Esta unidade descreve as melhores práticas que você pode aplicar para obter o máximo do Microsoft Graph e tornar o seu aplicativo mais confiável para os usuários finais.

Autenticação

Para acessar os dados no Microsoft Graph, seu aplicativo precisa adquirir um token de acesso OAuth 2.0 e apresentá-lo ao Microsoft Graph em um dos seguintes métodos:

• O cabeçalho da solicitação de Autorização do HTTP, como um token do Portador
• O construtor do cliente do grafo, ao usar uma biblioteca cliente do Microsoft Graph

Use a API da Biblioteca de Autenticação da Microsoft, MSAL, para adquirir o token de acesso ao Microsoft Graph.

Consentimento e autorização

Aplique as melhores práticas a seguir para consentimento e autorização em seu aplicativo:

• Use o mínimo de privilégios. Solicite apenas as permissões necessárias e somente quando precisar delas. Para as APIs que seu aplicativo chama, verifique a seção de permissões nos tópicos do método. Por exemplo, confira a criação de um usuário e escolha as permissões menos privilegiadas.

• Use o tipo de permissão correto com base em cenários. Se você estiver construindo um aplicativo interativo em que um usuário conectado está presente, seu aplicativo deve usar permissões delegadas. Se, no entanto, seu aplicativo é executado sem um usuário conectado, como um serviço ou daemon de segundo plano, seu aplicativo deve usar permissões de aplicativo.

  Cuidado

  O uso de permissões de aplicativo para cenários interativos pode colocar seu aplicativo em risco de conformidade e segurança. Verifique os privilégios do usuário para garantir que eles não tenham acesso indesejado às informações ou sejam políticas de circunavegação configuradas por um administrador.

• Considere a experiência do usuário final e do administrador. Isso afetará diretamente as experiências do usuário final e do administrador. Por exemplo:

  • Considere quem consentirá com seu aplicativo, sejam usuários finais ou administradores, e configure seu aplicativo para solicitar permissões de forma adequada.

  • Certifique-se de compreender a diferença entre consentimento estático, dinâmico e incremental.

• Considere aplicativos multilocatários. Espere que os clientes tenham vários aplicativos e controles de consentimento em diferentes estados. Por exemplo:

  • Os administradores de locatários podem desabilitar a capacidade dos usuários finais de consentir com os aplicativos. Nesse caso, um administrador precisaria consentir em nome de seus usuários.

  • Os administradores de locatários podem definir políticas de autorização personalizadas, como impedir que os usuários leiam os perfis de outros usuários ou limitar a criação de grupos de autoatendimento a um conjunto limitado de usuários. Nesse caso, seu aplicativo deve esperar lidar com a resposta de erro 403 ao agir em nome de um usuário.
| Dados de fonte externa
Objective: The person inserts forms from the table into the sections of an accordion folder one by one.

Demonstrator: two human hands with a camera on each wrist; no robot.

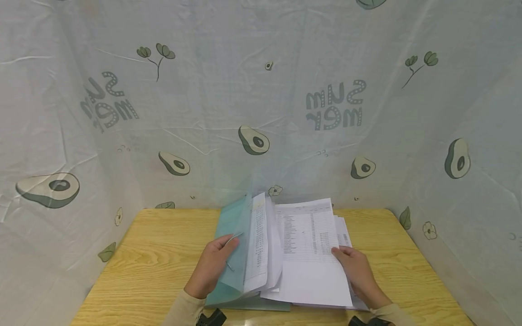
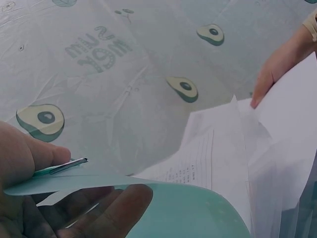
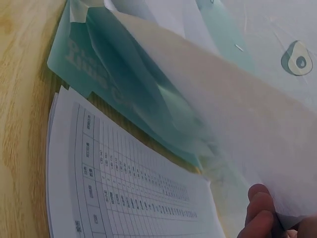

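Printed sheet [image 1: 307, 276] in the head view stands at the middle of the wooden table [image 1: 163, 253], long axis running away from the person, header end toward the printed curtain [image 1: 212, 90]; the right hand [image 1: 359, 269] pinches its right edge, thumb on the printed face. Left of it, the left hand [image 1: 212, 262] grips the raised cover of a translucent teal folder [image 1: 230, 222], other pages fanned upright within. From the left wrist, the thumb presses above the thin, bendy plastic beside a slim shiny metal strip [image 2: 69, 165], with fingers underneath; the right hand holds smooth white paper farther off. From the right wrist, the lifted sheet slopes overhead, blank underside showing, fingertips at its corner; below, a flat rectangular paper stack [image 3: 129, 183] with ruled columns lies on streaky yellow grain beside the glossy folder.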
Lidar com respostas de maneira eficaz

Dependendo das solicitações feitas ao Microsoft Graph, seus aplicativos devem estar preparados para lidar com diferentes tipos de respostas. A seguir estão algumas das práticas mais importantes a serem seguidas para garantir que seu aplicativo se comporte de maneira confiável e previsível para os usuários finais. Por exemplo:

• Paginação: Quando você consulta uma coleção de recursos, o Microsoft Graph retorna o conjunto de resultados em várias páginas, devido aos limites de tamanho de página do servidor. Seu aplicativo deve sempre lidar com a possibilidade de as respostas serem paginadas por natureza e usar a propriedade @odata.nextLink para obter o próximo conjunto paginado de resultados, até que todas as páginas do conjunto de resultados tenham sido lidas. A página final não inclui uma propriedade @odata.nextLink. Para obter mais informações, visite paginação.
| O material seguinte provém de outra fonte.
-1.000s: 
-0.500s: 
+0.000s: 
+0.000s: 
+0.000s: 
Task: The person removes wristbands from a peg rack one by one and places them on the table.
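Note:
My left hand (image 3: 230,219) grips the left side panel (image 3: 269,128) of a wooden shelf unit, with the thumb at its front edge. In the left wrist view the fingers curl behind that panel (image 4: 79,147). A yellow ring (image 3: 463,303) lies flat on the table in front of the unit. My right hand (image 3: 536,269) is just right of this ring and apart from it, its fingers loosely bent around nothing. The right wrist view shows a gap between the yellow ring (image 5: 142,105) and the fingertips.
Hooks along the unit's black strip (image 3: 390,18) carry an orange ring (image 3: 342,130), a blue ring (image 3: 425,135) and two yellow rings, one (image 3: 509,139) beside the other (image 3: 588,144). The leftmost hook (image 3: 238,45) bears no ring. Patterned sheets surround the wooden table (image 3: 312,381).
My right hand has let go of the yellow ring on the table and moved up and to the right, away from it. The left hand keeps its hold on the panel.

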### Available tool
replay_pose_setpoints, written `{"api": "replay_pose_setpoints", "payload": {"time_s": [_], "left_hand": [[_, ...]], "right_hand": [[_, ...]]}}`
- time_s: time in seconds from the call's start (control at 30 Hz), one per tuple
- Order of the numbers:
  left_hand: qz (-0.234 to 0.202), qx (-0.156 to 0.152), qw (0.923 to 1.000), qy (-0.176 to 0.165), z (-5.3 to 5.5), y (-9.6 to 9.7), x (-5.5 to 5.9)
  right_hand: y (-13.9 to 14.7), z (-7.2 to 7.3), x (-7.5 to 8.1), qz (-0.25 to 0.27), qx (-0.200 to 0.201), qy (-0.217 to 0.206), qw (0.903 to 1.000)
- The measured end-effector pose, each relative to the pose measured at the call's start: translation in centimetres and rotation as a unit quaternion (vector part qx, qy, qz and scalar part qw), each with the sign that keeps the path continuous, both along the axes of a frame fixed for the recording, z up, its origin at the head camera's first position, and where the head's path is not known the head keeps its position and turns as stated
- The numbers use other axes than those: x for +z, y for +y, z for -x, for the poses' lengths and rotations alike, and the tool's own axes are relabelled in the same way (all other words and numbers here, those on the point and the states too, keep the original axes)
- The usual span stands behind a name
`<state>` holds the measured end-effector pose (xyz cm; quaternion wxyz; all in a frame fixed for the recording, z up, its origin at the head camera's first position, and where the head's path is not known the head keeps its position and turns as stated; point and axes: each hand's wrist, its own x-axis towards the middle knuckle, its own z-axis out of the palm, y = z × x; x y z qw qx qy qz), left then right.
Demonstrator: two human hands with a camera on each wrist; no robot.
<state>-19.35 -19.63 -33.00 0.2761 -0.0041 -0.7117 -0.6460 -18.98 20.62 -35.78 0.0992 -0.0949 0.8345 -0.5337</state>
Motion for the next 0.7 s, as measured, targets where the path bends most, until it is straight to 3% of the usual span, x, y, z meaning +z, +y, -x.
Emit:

• Enumerações evolutivas: adicionar membros às enumerações existentes pode interromper os aplicativos que já usam essas enumerações. As enumerações evolutivas são um mecanismo que a API do Microsoft Graph usa para adicionar novos membros às enumerações existentes sem causar uma alteração significativa para os aplicativos. Por padrão, uma operação GET retorna apenas membros conhecidos para propriedades de tipos de enumerações evolutivas e seu aplicativo precisa lidar apenas com os membros conhecidos. Se você projetar seu aplicativo para lidar também com membros desconhecidos, poderá optar por receber esses membros usando um cabeçalho de solicitação Prefer HTTP.
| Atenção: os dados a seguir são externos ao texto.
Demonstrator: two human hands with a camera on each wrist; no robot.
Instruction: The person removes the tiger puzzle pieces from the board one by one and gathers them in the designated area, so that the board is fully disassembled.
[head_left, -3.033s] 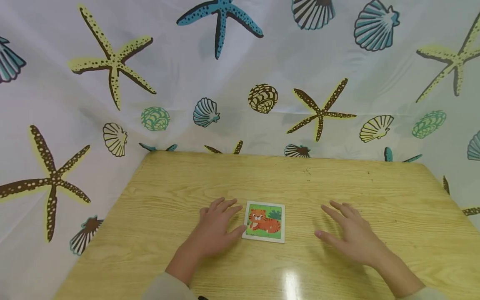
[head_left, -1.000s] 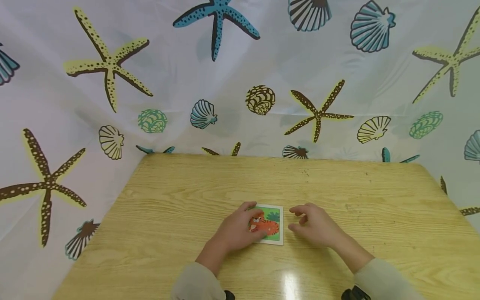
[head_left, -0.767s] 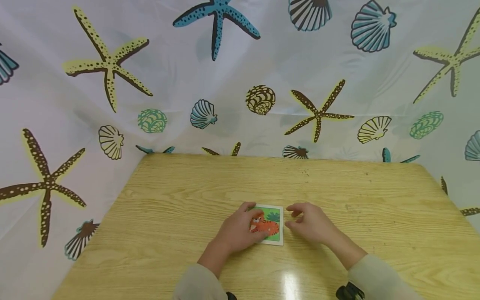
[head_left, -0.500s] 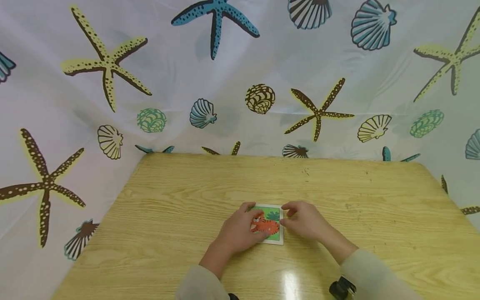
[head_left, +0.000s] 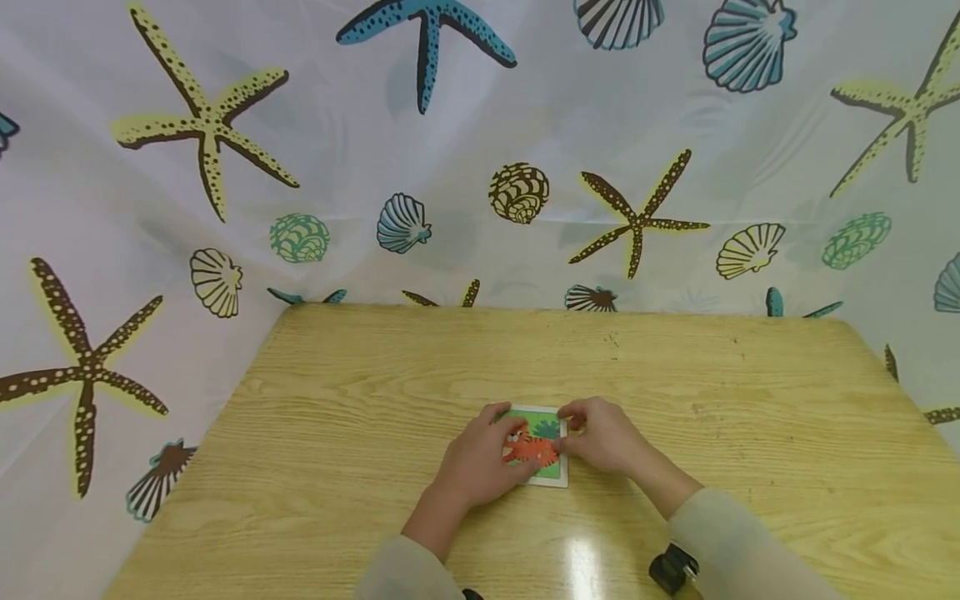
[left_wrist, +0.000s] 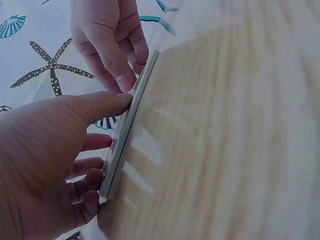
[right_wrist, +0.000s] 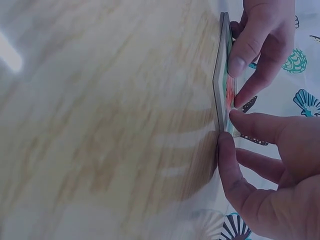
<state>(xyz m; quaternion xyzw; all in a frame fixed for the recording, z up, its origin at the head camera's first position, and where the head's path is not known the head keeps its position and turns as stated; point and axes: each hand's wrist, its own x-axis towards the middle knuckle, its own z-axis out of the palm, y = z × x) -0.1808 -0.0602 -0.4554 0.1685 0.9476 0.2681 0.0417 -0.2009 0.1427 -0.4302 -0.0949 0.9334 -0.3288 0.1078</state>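
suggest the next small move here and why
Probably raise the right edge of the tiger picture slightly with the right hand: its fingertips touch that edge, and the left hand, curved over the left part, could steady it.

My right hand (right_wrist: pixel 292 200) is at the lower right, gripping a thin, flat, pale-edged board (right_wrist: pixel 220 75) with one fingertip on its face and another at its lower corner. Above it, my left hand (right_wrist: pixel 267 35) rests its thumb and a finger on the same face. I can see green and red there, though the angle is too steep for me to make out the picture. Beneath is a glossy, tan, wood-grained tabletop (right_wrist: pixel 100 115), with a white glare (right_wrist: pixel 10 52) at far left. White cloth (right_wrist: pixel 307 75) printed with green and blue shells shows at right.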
Armazenar dados localmente

O ideal é que seu aplicativo faça chamadas para o Microsoft Graph para recuperar dados em tempo real, conforme necessário. Somente armazene dados localmente ou em cache se necessário para um cenário específico. Se esse caso de uso for coberto por seus termos de uso e política de privacidade e não violar os Termos de Uso das APIs da Microsoft, seu aplicativo também deverá implementar políticas de retenção e exclusão adequadas.